When and wherein is the other side (in war or peace) shown about "the least of us" that is acceptable to Hollywood?  "To Kill a Mocking Bird" by Harper Lee? 

Thus, the pursuit of goodness is "held harmless" as a functional doctrine for new generations to gain spiritual nourishment and strength to help generate goodness in their offspring versus harms way ie. ignorance (including artists propagating violence), poverty and disease (includes mental illness spanning lifetimes). 

Two consecutive degenerations of ghetto concentrated births by under educated unemployable fathers and mothers. And, "why doth the heathen rage?" And, imagine foolish things such as seen and heard in their rap lyrics about bitches, whores and cops?  Where is King Solomon?
1950-1979 CE
1980-2009 CE

Reality is that functional prejudices against profiled youth in the society of 300 million people matters a lot more than young lives of many colors including Black, Ebony, Brown, White characterizations of goodness versus heathenism. 
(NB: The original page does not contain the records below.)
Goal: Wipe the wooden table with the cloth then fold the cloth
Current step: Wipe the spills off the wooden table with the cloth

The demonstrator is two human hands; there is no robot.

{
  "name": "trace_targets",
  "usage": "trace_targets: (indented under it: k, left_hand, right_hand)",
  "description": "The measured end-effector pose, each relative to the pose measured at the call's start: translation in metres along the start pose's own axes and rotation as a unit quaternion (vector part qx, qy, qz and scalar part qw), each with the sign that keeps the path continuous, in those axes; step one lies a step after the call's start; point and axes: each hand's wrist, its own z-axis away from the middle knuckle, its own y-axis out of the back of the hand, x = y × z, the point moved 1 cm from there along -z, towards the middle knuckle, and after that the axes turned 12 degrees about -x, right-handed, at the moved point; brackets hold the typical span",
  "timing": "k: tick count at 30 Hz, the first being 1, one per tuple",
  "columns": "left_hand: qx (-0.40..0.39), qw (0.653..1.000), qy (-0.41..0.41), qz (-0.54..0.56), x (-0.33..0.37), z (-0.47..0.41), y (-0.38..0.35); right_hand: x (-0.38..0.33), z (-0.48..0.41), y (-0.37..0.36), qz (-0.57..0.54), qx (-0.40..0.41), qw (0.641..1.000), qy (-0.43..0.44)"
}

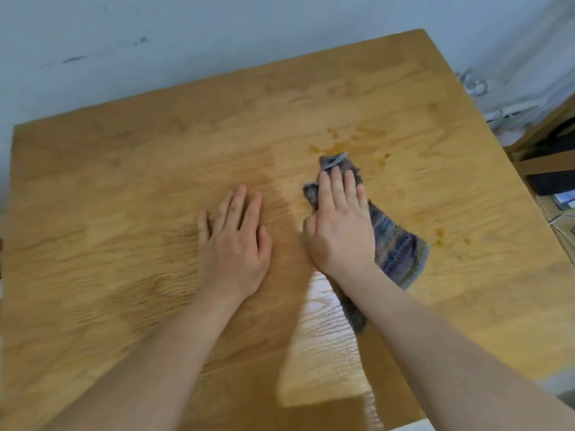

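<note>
My right hand (339, 225) was flat, fingers out, pressing the cloth (395, 247) onto the bench (124, 169); a palm press, not a pinch. My left hand (235, 241) was empty, spread flat on bare wood just left of the right, bracing me. The cloth lay bunched under the right palm, one end poking out past my fingertips, the rest trailing back under my wrist and out to the right.

The step in hand looked like the wipe, with folding not yet started. Amber stains (339, 144) sat just beyond the cloth's front end, and a few more drops (441, 236) lay to the right of the hand. To do it well I reckoned: keep the palm weight even, push forward through the near stains, then sweep right for the drops. The bunched cloth covers little, so spreading it flatter should give more contact. The wood left of the cloth looked darker, possibly damp.

Nothing stood on the bench to block a stroke. Off the right edge there was a white cable (510, 110) and a shelf (544, 157), well apart from my hands. The frame was motion-blurred, so finer detail was unclear.
</note>
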Motion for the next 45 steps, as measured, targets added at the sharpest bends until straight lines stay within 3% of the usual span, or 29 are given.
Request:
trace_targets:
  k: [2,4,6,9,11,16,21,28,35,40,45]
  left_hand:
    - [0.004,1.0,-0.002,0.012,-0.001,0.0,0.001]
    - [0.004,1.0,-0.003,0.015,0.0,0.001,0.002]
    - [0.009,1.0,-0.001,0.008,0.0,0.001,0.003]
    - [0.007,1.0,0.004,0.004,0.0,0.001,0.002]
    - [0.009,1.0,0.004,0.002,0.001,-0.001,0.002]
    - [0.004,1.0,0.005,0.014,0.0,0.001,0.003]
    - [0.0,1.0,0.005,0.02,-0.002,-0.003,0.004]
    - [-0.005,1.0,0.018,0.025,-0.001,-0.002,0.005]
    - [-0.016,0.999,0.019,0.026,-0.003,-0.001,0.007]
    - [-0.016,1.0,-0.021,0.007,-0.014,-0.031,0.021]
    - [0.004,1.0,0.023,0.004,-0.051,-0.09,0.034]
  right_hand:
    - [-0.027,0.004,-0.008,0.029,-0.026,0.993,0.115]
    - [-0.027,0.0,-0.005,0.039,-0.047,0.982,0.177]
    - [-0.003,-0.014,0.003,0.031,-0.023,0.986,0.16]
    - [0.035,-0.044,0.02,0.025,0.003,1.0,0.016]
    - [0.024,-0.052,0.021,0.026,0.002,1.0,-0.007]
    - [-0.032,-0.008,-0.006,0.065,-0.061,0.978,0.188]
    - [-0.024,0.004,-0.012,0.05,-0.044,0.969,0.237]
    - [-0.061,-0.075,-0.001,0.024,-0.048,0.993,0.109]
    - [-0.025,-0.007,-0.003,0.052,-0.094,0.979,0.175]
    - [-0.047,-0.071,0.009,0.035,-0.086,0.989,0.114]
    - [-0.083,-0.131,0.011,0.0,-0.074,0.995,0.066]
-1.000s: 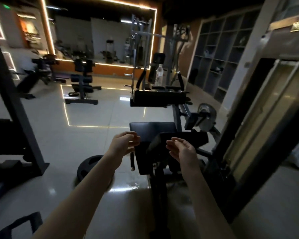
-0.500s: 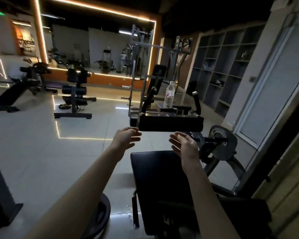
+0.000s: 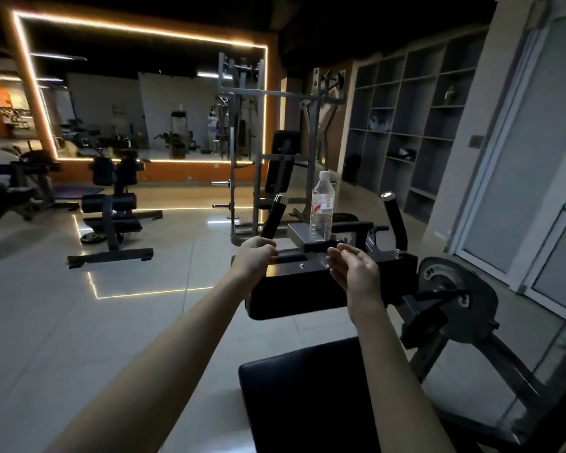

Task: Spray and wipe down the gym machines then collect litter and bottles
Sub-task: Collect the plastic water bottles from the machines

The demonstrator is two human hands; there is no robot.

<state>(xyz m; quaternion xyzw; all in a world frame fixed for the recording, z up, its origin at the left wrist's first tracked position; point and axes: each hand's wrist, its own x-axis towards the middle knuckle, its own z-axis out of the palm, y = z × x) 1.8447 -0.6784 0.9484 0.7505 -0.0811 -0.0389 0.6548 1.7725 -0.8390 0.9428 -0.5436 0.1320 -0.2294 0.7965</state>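
Note:
A clear plastic bottle with a white cap stands upright on a small metal plate of the black curl machine straight ahead. Both my arms reach forward over the machine's seat pad. My left hand hovers at the arm pad's left end with its fingers curled loosely and nothing in it. My right hand is open, palm turned left, fingers apart, just below and in front of the bottle, not touching it. I see no spray bottle or cloth.
A weight plate hangs on the machine's right side. Other machines stand on the tiled floor at left and behind. Shelving lines the right wall beside a glass door. A lit mirror covers the back wall.
The view has come closer to the curl machine and risen. Both hands have moved forward toward the arm pad and the bottle, staying empty.

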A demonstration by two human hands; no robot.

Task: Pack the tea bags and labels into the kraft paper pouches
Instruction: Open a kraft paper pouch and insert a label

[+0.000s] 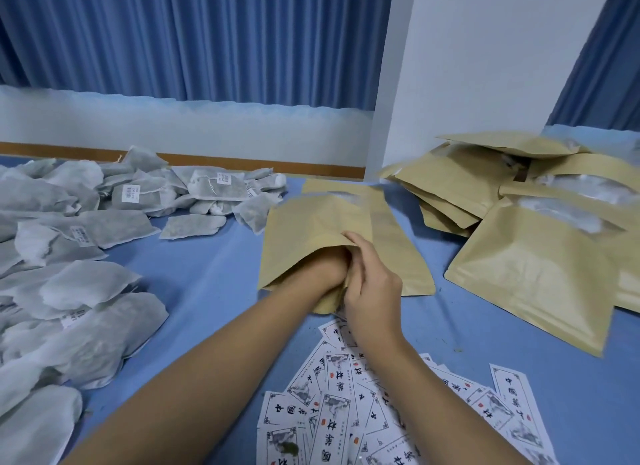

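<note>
Printed labels (381, 423) lie fanned in a loose heap at the near edge of the blue table (214, 274), partly under the person's R forearm, w/ one strip lying apart at far R. Both bare forearms reach over them toward mid-table.

To the L, a wide drift of grey tea bags (69, 256), some w/ small white tags, runs from the near L corner back to the wooden strip (242, 161) at the table's far side. The nearest bags lie just beside the far L corner of the kraft pouch (311, 229) in hand. To the R, a stack of kraft pouches (519, 256) w/ clear windows, overlapping & tilted, sits at the foot of the white pillar (485, 66). A blue curtain (173, 38) hangs behind.

Bare cloth shows between the tea bags & the L forearm, plus a narrower lane between the stack & a second pouch (405, 256) lying flat under the one in hand.

At centre, the kraft pouch has its mouth toward the camera & its far end is blurred. The L hand (329, 262) is pushed inside the mouth. The paper hides its fingers, so its grip can't be told. The R hand (370, 284) clamps the pouch mouth, thumb on the upper lip, fingers curled round the lower edge, against the L wrist.
</note>
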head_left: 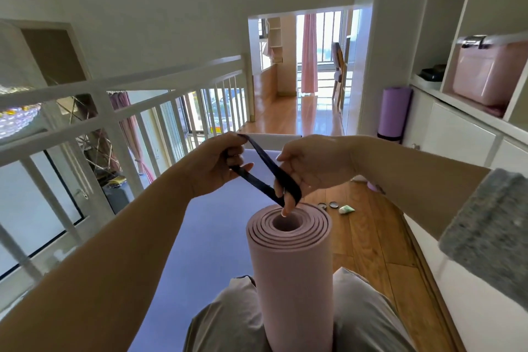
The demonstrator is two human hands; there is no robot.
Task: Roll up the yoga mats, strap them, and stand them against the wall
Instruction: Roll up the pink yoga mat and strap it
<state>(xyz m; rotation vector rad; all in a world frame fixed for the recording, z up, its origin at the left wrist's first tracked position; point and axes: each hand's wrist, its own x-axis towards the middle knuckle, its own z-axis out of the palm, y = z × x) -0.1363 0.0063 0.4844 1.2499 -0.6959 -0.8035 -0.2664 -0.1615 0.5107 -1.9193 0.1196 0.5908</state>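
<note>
Between the knees (363, 308), a springy-looking rolled mat (291, 266) is standing; left hand (217, 166) and right hand (311, 168) are pinching the limp strap (268, 177), likely cinching near its top.

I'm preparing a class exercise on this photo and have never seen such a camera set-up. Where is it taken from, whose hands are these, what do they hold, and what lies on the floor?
There is no machine here. A person wears a wide-angle camera on the head, looking forward and down, so the two bare arms are the wearer's own. The left hand and the right hand both hold a dark strap stretched between them, each with a curled grip. Just below it, a rolled pink mat stands upright between the person's knees, not yet strapped. On the wooden floor an unrolled purple mat lies flat, with a small tube to its right. Further back, a rolled purple mat stands against the white cabinets.
</note>
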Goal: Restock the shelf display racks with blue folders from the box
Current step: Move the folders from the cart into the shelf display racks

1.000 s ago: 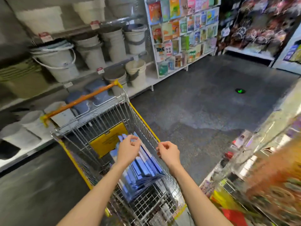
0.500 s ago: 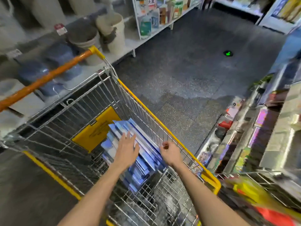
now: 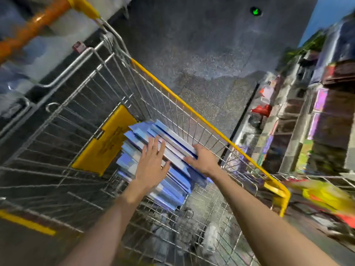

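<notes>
Covering the ground: a dark speckled floor runs from the cart to the top edge, with a paler patch in its middle.
Cart: a wire shopping cart with a yellow rim lies diagonally across the view; its orange handle sits at the upper left.
Shelves: blurred display racks of mixed coloured goods line the right side, near the cart's right rim; no label on them can be read.
Blue folders: a stack of blue folders lies inside the cart basket on its wire bottom, close to the right wall, the upper ones fanned out of line.
Yellow panel: a yellow flap hangs on the cart's far wall, just beside the stack; the dark print on it is too smeared to read.
Left hand: the left hand lies palm down on top of the stack, fingers straight and spread, grasping nothing, forearm reaching in over the near wall.
Right hand: the right hand grips the right edge of the top folders, thumb across the cover, fingers bent over the edge.
Floor mark: 1 small green arrow glows on the floor at the top, well apart from the cart.
</notes>
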`<action>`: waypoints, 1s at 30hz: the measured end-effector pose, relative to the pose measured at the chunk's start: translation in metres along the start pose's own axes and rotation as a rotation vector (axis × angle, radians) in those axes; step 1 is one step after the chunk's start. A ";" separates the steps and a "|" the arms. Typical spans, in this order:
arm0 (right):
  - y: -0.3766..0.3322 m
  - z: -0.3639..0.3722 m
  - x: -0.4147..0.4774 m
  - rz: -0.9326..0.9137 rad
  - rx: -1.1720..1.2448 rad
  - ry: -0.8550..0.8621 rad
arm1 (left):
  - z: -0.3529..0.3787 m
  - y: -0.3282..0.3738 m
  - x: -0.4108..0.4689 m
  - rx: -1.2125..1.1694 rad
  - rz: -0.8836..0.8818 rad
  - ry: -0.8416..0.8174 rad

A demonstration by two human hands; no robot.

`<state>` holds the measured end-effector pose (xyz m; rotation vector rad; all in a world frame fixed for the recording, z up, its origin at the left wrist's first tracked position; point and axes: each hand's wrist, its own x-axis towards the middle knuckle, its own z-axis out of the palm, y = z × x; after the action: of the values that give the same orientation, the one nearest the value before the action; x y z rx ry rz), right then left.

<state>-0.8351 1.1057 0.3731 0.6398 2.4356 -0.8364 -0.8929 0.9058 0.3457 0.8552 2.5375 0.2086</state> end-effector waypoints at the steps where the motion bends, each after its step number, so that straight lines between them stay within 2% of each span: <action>1: 0.001 0.003 0.003 0.005 0.004 -0.005 | 0.003 -0.001 -0.002 0.005 0.002 -0.009; 7: 0.001 0.007 0.013 -0.063 -0.051 0.025 | 0.002 -0.010 -0.007 0.132 0.005 -0.070; 13: -0.004 -0.003 0.027 -0.048 -0.231 0.051 | -0.007 -0.010 -0.011 0.054 0.002 -0.112; 18: -0.007 -0.004 0.033 -0.045 -0.250 0.002 | -0.013 -0.012 -0.007 -0.327 -0.107 -0.175; 22: -0.016 -0.017 0.022 -0.111 -0.241 0.058 | -0.021 -0.001 -0.002 -0.459 -0.217 -0.183; 24: -0.021 -0.023 0.014 -0.158 -0.242 0.061 | -0.028 0.015 0.000 -0.557 -0.325 -0.092; 26: -0.023 -0.033 -0.001 -0.206 -0.240 0.072 | -0.044 0.040 0.000 -0.753 -0.419 0.015; 30: -0.030 -0.056 -0.030 -0.268 -0.202 0.115 | -0.076 0.078 0.010 -1.168 -0.533 0.021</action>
<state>-0.8442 1.1133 0.4420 0.2974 2.7067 -0.6549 -0.8925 0.9741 0.4310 -0.2691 1.9987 1.3122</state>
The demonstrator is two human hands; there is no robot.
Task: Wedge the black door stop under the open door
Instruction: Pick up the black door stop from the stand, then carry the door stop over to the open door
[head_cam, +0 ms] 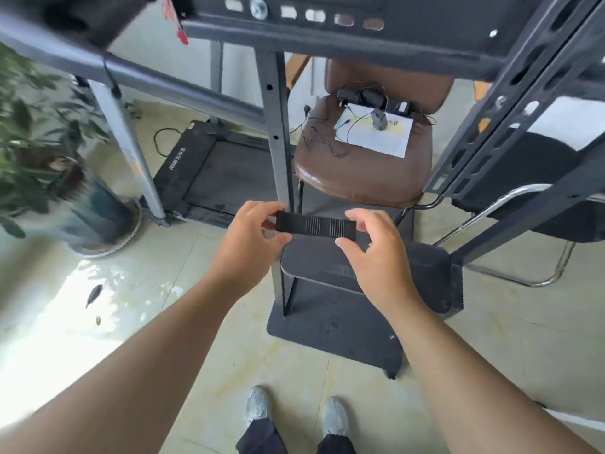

Social media organizing by gifted and talented youth who can read and write should not ignore dominant prejudiced societal beliefs past, present and future girls to literate motherhoods of lasting loves that can theoretically  generate "The New Negro."  The book was fervently pursued in first half of 20th century, and appealing to writers like Zora Thurston and others who perceived themselves as giving birth to a renaissance in arts and literature. 

Dr. Alain LeRoy Locke (picture on right), born in the 19th century, reasoned his new Negro philosophy to achieve racial equality based on individualism of the gifted and talented such as himself, not motherhoods.  By the time he died in the 1950s, his philosophical thinking was dead also; and never embraced by Dr.DuBois nor Dr.King.  Why? 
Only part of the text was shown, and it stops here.